= What is being asked =
The answer must consist of every line below that contains the word "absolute".

= Records for the exercise =
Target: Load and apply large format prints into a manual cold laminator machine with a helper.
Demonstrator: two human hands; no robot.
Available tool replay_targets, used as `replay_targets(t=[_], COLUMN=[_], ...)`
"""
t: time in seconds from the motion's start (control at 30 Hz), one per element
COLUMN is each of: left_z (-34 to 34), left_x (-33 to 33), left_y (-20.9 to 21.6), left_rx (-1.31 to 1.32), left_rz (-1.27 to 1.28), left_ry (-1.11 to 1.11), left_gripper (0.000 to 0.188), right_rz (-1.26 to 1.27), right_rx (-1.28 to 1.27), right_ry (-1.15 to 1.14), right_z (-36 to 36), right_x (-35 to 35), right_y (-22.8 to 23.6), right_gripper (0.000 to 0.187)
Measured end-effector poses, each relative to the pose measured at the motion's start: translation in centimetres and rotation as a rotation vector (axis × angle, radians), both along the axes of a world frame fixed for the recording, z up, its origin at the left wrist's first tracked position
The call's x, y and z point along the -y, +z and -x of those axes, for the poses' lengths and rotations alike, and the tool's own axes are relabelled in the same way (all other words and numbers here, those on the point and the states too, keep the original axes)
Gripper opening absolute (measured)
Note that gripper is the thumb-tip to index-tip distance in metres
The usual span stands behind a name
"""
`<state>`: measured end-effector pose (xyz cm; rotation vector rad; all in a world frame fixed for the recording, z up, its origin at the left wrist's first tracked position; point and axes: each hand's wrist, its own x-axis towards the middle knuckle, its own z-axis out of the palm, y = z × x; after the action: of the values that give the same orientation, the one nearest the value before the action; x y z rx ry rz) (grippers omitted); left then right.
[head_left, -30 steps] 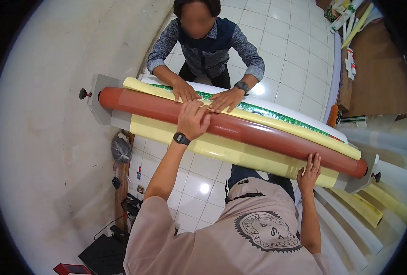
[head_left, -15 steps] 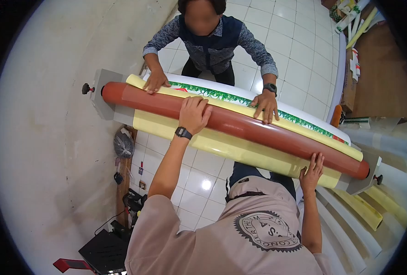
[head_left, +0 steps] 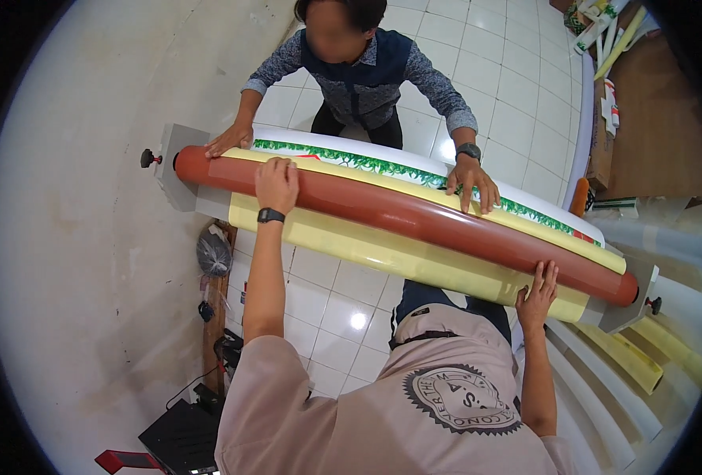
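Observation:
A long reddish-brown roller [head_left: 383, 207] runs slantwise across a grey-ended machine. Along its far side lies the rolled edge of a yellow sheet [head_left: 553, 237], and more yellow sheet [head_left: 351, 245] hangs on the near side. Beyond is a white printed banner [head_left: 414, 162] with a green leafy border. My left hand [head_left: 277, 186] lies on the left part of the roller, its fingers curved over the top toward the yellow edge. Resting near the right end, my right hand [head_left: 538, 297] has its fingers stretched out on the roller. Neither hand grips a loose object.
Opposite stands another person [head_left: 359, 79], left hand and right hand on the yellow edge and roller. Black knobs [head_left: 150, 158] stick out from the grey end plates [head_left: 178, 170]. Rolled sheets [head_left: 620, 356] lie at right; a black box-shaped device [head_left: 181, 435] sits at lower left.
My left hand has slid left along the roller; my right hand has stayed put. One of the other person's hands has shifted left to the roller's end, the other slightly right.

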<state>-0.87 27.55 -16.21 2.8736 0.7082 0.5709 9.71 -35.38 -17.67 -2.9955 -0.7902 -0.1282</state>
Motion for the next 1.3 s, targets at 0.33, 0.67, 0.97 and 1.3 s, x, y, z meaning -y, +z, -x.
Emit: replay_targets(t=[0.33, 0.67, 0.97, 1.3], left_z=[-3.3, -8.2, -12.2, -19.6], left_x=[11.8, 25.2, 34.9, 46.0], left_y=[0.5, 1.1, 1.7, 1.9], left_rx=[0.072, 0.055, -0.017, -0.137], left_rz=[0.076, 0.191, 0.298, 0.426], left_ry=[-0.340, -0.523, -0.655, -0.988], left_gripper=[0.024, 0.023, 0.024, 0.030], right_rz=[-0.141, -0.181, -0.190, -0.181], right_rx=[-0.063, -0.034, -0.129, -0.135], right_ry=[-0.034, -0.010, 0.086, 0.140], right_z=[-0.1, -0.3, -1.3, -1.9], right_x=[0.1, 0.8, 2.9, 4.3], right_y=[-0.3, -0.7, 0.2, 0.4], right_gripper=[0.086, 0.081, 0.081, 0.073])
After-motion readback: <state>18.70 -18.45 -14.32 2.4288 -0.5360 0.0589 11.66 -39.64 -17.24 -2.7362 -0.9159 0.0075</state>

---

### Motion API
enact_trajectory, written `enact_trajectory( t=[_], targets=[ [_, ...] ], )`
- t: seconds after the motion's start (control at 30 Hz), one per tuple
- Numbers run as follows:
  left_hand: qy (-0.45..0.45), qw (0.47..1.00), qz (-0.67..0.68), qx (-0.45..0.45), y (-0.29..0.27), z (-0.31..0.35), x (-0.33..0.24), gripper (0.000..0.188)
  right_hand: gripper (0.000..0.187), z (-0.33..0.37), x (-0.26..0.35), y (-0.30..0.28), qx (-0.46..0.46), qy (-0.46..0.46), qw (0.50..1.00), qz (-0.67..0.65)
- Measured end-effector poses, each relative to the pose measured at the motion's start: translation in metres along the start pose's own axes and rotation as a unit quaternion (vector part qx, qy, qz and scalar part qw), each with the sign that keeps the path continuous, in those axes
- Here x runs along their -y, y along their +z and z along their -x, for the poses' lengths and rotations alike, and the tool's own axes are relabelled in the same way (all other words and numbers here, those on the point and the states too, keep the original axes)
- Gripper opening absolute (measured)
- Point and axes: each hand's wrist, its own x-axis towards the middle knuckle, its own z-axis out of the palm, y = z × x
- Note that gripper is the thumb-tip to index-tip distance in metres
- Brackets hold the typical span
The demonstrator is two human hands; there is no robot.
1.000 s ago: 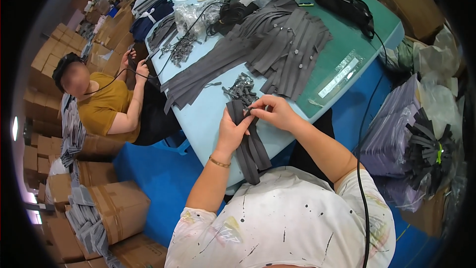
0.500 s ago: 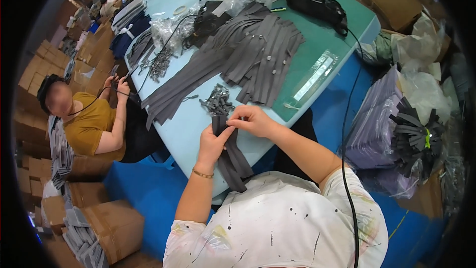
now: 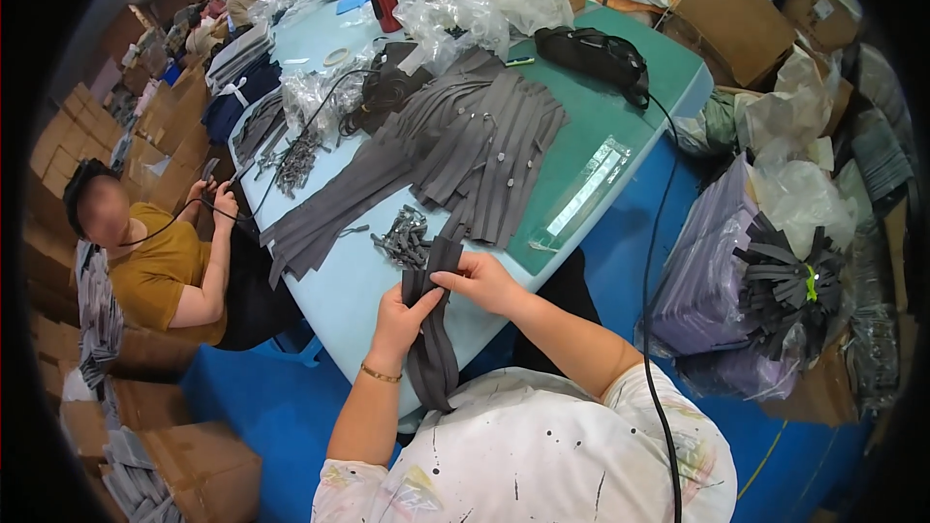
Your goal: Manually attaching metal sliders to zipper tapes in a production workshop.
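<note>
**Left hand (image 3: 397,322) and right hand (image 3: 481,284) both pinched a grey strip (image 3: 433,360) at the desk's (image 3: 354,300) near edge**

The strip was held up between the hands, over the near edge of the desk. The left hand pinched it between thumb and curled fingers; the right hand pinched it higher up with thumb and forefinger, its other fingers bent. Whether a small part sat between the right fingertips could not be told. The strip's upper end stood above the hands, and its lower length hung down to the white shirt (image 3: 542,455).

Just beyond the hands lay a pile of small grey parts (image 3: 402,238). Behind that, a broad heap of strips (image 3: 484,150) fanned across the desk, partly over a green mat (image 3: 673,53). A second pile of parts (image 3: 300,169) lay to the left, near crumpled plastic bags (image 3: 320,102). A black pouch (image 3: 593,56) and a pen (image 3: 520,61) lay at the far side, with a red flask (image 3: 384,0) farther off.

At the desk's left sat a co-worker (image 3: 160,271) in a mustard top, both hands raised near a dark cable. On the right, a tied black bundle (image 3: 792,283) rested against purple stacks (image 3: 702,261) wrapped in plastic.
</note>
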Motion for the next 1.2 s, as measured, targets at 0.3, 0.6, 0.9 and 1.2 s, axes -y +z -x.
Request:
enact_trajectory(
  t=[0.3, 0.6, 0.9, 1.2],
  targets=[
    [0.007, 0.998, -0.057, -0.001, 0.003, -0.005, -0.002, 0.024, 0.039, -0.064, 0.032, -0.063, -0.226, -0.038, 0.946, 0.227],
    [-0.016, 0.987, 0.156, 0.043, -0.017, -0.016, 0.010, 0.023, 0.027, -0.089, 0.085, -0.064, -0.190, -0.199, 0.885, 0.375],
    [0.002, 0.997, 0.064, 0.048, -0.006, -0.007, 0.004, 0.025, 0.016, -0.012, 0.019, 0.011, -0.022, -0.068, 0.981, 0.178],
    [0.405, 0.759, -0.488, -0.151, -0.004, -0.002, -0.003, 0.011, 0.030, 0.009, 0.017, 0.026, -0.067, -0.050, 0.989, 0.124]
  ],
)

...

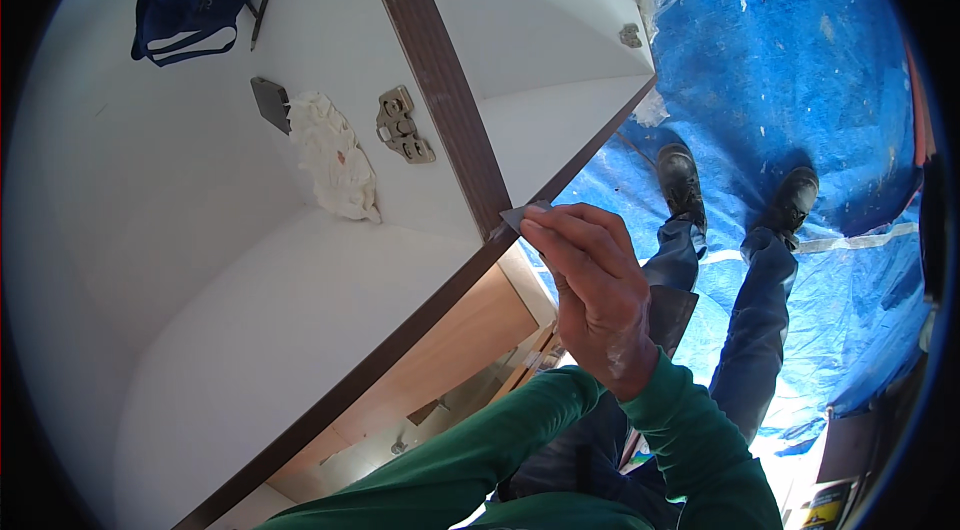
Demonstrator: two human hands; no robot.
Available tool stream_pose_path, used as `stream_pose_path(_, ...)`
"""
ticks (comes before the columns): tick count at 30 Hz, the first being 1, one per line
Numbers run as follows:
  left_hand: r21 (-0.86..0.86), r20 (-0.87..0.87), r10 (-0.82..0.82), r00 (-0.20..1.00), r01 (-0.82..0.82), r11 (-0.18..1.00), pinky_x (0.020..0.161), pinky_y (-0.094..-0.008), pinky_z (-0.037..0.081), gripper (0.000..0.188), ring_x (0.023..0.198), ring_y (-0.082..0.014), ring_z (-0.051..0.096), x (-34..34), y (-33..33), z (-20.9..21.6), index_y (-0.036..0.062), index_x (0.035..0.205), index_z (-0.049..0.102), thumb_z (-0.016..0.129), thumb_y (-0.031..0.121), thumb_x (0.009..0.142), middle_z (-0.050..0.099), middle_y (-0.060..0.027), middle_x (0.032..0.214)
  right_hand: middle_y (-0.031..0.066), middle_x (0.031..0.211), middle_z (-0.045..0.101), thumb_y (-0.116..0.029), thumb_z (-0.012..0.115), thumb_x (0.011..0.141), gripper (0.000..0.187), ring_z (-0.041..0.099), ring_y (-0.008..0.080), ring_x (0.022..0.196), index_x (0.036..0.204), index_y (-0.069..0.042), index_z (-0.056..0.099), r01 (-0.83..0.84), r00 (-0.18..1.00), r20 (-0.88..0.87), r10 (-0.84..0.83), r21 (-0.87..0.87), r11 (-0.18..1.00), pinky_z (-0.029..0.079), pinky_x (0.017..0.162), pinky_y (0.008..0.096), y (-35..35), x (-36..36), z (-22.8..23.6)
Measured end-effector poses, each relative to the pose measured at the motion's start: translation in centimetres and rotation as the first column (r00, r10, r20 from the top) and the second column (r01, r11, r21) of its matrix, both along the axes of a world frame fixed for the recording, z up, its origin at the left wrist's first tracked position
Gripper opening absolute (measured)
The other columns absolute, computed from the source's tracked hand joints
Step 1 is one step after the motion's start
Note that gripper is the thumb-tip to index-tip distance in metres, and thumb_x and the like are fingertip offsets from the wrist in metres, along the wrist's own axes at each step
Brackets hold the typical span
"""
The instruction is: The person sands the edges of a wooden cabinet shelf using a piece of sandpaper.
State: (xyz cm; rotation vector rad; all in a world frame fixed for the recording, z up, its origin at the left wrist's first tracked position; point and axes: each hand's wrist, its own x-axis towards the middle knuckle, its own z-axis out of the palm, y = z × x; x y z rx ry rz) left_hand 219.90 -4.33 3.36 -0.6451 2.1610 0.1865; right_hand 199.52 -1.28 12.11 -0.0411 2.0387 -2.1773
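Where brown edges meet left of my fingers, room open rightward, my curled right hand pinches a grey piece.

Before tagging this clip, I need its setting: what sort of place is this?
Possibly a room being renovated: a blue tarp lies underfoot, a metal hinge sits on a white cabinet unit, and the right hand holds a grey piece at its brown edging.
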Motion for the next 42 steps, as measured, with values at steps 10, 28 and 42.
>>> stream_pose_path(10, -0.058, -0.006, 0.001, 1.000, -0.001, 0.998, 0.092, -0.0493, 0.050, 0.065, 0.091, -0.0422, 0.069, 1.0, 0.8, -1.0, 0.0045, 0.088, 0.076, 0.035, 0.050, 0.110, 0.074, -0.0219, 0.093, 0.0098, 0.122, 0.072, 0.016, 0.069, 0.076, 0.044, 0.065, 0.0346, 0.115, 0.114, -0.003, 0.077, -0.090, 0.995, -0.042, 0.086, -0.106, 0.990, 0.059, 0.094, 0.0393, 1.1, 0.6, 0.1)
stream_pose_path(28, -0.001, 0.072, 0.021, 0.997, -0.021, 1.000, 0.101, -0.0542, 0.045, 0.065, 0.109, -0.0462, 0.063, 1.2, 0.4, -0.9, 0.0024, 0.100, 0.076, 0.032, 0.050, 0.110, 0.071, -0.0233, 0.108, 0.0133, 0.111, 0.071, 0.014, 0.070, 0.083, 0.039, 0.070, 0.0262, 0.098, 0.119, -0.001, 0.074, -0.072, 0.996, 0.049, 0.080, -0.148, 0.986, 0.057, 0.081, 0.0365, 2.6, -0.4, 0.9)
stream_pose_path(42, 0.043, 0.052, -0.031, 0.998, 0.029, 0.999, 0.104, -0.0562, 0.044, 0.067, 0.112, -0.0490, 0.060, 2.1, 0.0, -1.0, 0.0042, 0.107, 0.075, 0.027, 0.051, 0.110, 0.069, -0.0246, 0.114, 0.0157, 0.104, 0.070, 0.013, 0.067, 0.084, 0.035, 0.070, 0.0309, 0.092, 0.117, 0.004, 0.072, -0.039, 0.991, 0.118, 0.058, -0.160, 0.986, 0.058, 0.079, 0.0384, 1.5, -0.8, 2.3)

= Exercise response =
Gripper opening absolute (measured)
- Gripper opening absolute (measured)
Gripper opening absolute (measured)
The other columns absolute, computed from the source's tracked hand joints

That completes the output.